全身性ALアミロイドーシスは、モノクローナルな形質細胞に由来するアミロイド蛋白が心臓や腎臓など全身の臓器に沈着し、機能障害を引き起こす疾患です。予後不良となる可能性がある重篤な疾患であり、国内での年間発症率は人口100万人あたり約4.2人、患者数は約3,200人と推定される希少疾患です。現在、再発または難治性の全身性ALアミロイドーシスに対する確立した標準治療は国内外ともに存在しておらず、有効な治療選択肢が限られています。

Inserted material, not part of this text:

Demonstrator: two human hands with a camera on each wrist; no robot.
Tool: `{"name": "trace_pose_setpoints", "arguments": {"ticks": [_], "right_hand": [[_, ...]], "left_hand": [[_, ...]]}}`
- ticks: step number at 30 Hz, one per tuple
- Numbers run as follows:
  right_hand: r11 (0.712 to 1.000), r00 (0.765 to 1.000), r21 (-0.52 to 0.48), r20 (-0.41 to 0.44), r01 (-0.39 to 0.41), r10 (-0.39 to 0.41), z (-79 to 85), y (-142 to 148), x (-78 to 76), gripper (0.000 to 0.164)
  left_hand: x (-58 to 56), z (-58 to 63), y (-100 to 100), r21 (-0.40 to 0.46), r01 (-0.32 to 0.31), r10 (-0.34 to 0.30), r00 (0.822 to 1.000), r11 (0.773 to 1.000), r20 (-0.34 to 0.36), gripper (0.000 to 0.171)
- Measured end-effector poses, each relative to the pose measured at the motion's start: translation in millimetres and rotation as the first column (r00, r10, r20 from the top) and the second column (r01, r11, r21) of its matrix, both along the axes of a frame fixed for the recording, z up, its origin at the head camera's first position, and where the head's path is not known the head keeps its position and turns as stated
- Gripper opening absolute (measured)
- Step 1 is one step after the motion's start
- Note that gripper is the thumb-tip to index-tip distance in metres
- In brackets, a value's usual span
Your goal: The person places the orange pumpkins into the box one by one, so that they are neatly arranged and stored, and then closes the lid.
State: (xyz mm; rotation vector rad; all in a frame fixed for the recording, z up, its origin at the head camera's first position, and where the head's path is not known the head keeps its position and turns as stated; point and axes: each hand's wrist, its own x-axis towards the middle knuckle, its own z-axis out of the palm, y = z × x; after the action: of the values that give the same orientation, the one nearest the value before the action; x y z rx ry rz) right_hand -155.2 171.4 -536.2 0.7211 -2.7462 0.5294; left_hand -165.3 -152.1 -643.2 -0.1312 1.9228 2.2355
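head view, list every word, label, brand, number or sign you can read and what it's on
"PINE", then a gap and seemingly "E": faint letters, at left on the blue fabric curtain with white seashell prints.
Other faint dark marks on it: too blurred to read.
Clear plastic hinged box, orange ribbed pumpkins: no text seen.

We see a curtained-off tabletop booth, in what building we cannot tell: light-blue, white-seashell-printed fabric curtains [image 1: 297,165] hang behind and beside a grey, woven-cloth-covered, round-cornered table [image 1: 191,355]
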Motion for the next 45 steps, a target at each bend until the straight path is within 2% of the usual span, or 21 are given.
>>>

エテンタミグは、形質細胞の表面にあるBCMAと、T細胞の表面にあるCD3という2つの標的に結合する完全ヒト二重特異性抗体と呼ばれる薬剤です。BCMA陽性の細胞と、免疫応答を引き出す役割を持つT細胞を橋渡ししてT細胞を活性化し、形質細胞を選択的かつ強力に死滅させる仕組みを持っています。また、標的細胞を攻撃する働きを維持しながら、過剰なサイトカイン放出を抑える設計も施されています。
アッヴィはプレスリリースにて、「現在、国内外において、一次治療後に再発した全身性ALアミロイドーシスに対する標準治療は確立されていない状況です。今回の先駆的医薬品指定制度の指定を機に、アッヴィではアンメットニーズの高い全身性 AL アミロイドーシスの患者さんへの新たな治療選択肢の提供に向けて、より一層取り組みを強化し、患者さんへの貢献に努めてまいります」と述べています。